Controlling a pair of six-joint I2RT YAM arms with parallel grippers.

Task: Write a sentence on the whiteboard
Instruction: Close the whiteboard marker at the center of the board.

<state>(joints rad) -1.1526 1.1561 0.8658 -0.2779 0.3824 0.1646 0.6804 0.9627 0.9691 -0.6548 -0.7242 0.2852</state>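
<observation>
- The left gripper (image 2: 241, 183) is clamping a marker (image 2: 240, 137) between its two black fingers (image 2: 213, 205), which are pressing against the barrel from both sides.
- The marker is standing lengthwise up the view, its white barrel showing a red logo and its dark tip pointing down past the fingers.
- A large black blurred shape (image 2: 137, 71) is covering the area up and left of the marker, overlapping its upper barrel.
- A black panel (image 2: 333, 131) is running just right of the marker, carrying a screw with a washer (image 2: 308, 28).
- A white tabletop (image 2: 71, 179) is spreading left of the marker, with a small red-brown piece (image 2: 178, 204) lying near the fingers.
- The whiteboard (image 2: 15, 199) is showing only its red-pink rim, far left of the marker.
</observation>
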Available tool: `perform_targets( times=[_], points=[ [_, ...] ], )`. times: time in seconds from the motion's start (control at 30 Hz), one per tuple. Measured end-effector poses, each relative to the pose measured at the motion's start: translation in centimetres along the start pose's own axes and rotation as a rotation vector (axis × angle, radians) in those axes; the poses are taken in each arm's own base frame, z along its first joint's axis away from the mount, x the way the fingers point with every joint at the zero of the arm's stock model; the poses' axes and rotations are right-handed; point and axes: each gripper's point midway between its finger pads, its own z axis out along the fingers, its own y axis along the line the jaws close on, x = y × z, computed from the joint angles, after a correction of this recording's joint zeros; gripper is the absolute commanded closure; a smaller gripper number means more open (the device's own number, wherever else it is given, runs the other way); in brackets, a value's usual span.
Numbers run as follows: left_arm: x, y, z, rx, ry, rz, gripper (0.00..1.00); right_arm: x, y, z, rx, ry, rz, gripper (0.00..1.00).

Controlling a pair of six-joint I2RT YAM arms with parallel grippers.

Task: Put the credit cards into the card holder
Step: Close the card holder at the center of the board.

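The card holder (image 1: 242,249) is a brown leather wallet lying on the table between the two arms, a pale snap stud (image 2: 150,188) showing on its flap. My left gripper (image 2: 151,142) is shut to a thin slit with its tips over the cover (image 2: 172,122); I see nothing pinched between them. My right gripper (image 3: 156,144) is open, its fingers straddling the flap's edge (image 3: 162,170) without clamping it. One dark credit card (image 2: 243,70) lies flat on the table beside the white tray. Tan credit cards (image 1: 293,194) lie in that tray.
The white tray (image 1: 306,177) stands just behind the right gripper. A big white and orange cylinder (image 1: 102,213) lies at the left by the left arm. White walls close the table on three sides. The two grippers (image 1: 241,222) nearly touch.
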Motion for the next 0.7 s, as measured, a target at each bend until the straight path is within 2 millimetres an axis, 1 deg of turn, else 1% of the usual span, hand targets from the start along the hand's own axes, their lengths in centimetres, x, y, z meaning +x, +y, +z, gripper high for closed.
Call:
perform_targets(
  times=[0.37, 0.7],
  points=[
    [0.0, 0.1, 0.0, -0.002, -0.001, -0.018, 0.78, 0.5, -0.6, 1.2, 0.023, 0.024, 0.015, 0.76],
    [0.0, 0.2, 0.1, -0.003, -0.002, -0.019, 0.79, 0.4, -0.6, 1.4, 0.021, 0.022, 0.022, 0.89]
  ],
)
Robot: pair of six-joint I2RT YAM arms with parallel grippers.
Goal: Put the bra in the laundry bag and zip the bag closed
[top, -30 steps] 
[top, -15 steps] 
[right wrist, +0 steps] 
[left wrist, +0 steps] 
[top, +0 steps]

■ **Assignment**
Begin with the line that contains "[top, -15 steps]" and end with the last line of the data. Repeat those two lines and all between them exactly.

■ **Answer for this exercise**
[top, -15 steps] 
[right wrist, +0 steps] 
[left wrist, +0 steps] 
[top, +0 steps]

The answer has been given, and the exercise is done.